HOW TO COMPLETE THIS TASK: When you repeat the records, keep every word exact and drop each picture.

GIVEN DATA:
[Start of Attachment]
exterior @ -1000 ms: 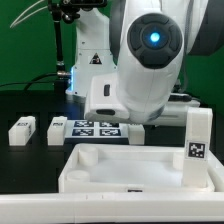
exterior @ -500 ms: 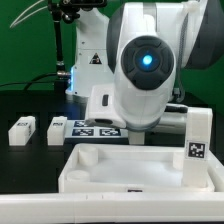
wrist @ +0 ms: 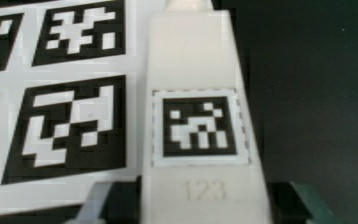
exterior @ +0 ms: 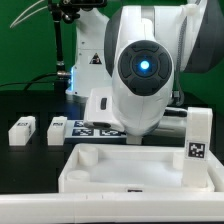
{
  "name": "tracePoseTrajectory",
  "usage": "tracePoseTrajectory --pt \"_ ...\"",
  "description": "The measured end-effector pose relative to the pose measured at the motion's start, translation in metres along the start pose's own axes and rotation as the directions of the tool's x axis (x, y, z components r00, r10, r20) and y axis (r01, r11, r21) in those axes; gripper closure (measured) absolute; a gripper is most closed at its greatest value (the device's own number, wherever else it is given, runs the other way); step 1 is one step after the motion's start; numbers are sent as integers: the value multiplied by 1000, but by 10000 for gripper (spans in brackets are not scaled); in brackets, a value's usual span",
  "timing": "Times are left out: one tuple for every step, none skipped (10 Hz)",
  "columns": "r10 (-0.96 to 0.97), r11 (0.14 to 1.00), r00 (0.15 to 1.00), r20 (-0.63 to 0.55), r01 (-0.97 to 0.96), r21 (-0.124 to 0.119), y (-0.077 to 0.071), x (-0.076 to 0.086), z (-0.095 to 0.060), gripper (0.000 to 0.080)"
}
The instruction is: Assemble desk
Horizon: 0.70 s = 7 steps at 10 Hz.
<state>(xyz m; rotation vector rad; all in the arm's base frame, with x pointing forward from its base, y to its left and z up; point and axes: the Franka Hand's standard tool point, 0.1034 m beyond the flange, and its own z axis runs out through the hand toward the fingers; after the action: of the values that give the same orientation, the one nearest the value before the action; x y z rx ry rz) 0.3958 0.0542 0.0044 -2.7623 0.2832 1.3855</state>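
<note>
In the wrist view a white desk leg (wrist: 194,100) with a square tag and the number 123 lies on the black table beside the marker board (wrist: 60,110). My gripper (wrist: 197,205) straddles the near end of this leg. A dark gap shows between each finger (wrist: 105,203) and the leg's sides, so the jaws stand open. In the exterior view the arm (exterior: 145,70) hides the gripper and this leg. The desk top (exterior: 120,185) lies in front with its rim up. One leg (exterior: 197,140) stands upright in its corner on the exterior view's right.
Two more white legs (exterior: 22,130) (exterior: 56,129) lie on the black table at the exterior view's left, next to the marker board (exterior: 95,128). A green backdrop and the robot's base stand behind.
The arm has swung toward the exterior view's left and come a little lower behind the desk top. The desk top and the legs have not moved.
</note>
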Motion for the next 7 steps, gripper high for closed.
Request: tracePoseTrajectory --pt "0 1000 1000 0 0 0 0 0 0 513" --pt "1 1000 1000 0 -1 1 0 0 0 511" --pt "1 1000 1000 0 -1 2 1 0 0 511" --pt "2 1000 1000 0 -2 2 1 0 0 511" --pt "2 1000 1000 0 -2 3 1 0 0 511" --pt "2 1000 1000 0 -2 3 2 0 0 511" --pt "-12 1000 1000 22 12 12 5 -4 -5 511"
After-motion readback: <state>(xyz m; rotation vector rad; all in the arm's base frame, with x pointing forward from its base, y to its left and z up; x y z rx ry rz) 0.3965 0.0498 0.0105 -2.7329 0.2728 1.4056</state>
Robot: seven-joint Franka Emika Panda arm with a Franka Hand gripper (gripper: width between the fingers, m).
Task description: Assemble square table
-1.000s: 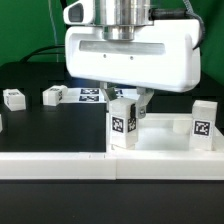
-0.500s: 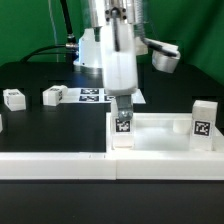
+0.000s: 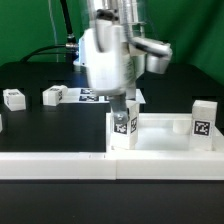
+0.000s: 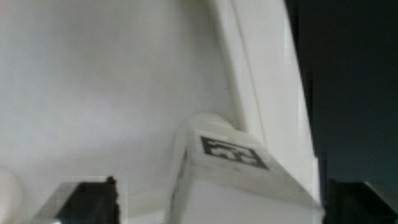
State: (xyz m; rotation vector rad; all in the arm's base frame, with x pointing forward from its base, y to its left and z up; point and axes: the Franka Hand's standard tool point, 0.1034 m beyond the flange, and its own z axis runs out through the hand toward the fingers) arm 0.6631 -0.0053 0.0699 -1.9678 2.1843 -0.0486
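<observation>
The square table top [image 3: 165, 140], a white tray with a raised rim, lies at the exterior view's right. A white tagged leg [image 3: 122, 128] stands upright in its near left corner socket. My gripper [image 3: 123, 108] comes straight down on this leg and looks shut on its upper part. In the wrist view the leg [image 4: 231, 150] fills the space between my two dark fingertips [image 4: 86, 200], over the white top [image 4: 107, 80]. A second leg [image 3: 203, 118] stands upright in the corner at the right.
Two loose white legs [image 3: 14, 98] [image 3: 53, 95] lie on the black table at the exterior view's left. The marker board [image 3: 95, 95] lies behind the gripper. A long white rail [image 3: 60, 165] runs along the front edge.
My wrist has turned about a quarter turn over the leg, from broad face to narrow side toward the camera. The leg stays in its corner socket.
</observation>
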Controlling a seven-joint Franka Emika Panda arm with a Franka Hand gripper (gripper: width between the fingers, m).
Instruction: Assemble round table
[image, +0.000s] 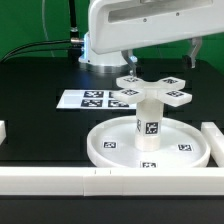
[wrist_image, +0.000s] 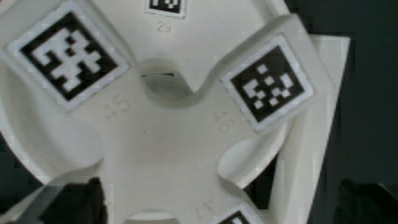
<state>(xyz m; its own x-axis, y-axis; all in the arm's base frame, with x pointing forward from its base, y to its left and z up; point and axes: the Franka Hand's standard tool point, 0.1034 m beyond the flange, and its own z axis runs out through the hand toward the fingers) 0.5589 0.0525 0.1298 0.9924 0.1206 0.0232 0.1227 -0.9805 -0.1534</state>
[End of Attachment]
TASK RESULT:
exterior @ -1000 ms: 
exterior @ -500 ms: 
wrist @ +0 ms: 
exterior @ +0 ms: 
{
  "name": "tracePoseTrajectory",
  "usage": "tracePoseTrajectory --pt \"_ ...\"",
  "description": "The measured end-effector pose relative to the pose measured at the motion's start, translation in metres along the start pose's own axes and rotation as the directions of the tool's x axis (x, y, z components r00, r10, r20) and y axis (r01, r11, r21) in those axes; gripper closure (measured) absolute; a gripper is most closed at its greatest value (the device's own number, wherever else it is given, runs the other way); step 1 is one step after the motion's start; numbers are sent as integers: the value multiplied by 1000, but by 10000 for gripper (spans in brackets are not scaled); in brackets, a value's usual span",
  "timing": "Times are left out: one tuple for every step, none skipped (10 Hz)",
  "columns": "r10 (-0.96 to 0.97), r11 (0.14 to 1.00), r00 (0.15 to 1.00), r20 (-0.63 to 0.55), r01 (-0.97 to 0.96), r21 (-0.124 to 0.119), y (-0.077 to 0.071), x (-0.076 to 0.086), z (-0.095 to 0.060), gripper (0.000 to 0.080)"
}
The instruction is: Assemble desk
Horizon: 0.70 s = 7 steps at 10 Hz.
<state>(xyz m; rotation vector rad; all in the arm's base frame, with x pointing forward from its base, y to its left and z up; point and axes: the Franka Hand's standard tool point, 0.1034 m beyond the flange, and its own z axis runs out through the hand toward the fingers; after the action: of the values that give the same orientation, the one nearest the value before the action; x y z rx ry rz) 0.3958 0.0542 0.0044 -2.7623 0.2832 1.3855</state>
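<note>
In the wrist view a white desk leg (wrist: 194,100) with a square tag and the number 123 lies on the black table beside the marker board (wrist: 60,110). My gripper (wrist: 197,205) straddles the near end of this leg. A dark gap shows between each finger (wrist: 105,203) and the leg's sides, so the jaws stand open. In the exterior view the arm (exterior: 145,70) hides the gripper and this leg. The desk top (exterior: 120,185) lies in front with its rim up. One leg (exterior: 197,140) stands upright in its corner on the exterior view's right.
Two more white legs (exterior: 22,130) (exterior: 56,129) lie on the black table at the exterior view's left, next to the marker board (exterior: 95,128). A green backdrop and the robot's base stand behind.
The arm has swung toward the exterior view's left and come a little lower behind the desk top. The desk top and the legs have not moved.
</note>
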Motion for the next 7 steps, gripper high for closed.
Request: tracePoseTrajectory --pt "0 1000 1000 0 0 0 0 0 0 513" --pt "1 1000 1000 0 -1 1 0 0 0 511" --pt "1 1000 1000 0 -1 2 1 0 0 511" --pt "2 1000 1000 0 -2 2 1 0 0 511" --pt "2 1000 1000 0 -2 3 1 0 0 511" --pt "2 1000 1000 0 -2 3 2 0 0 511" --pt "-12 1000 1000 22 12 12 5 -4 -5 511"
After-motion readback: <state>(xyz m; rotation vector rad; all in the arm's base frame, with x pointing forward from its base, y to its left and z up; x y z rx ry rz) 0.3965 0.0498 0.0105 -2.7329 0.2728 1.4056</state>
Robot: seven-joint Franka Emika Panda arm with a Franka Hand gripper (gripper: width between the fingers, m).
Task description: Assemble square table
-1.000s: 
-0.500s: 
+0.000s: 
+0.000s: 
State: (xyz m; rotation vector rad; all in the arm's base frame, with x pointing forward from its base, y to its left and z up; point and axes: the Franka Hand's standard tool point, 0.1034 m beyond the flange, and its own z axis runs out through the hand toward the fingers) arm 0.6631 -0.0053 0.0699 -1.9678 2.1843 -0.0486
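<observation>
The square table top [image 3: 165, 140], a white tray with a raised rim, lies at the exterior view's right. A white tagged leg [image 3: 122, 128] stands upright in its near left corner socket. My gripper [image 3: 123, 108] comes straight down on this leg and looks shut on its upper part. In the wrist view the leg [image 4: 231, 150] fills the space between my two dark fingertips [image 4: 86, 200], over the white top [image 4: 107, 80]. A second leg [image 3: 203, 118] stands upright in the corner at the right.
Two loose white legs [image 3: 14, 98] [image 3: 53, 95] lie on the black table at the exterior view's left. The marker board [image 3: 95, 95] lies behind the gripper. A long white rail [image 3: 60, 165] runs along the front edge.
My wrist has turned about a quarter turn over the leg, from broad face to narrow side toward the camera. The leg stays in its corner socket.
</observation>
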Controlling a seven-joint Franka Emika Panda arm with a Franka Hand gripper (gripper: width between the fingers, m).
Instruction: Assemble round table
[image, +0.000s] 
[wrist_image, +0.000s] 
<state>(xyz m; its own x-axis, y-axis; all in the arm's base frame, with x pointing forward from its base, y to its left and z up; point and axes: the Franka Hand's standard tool point, 0.1034 m beyond the flange, and its own z axis runs out through the hand toward the fingers) 0.5589 0.0525 0.1298 0.9924 0.1206 0.0232 0.1227 -0.9805 -0.1534</state>

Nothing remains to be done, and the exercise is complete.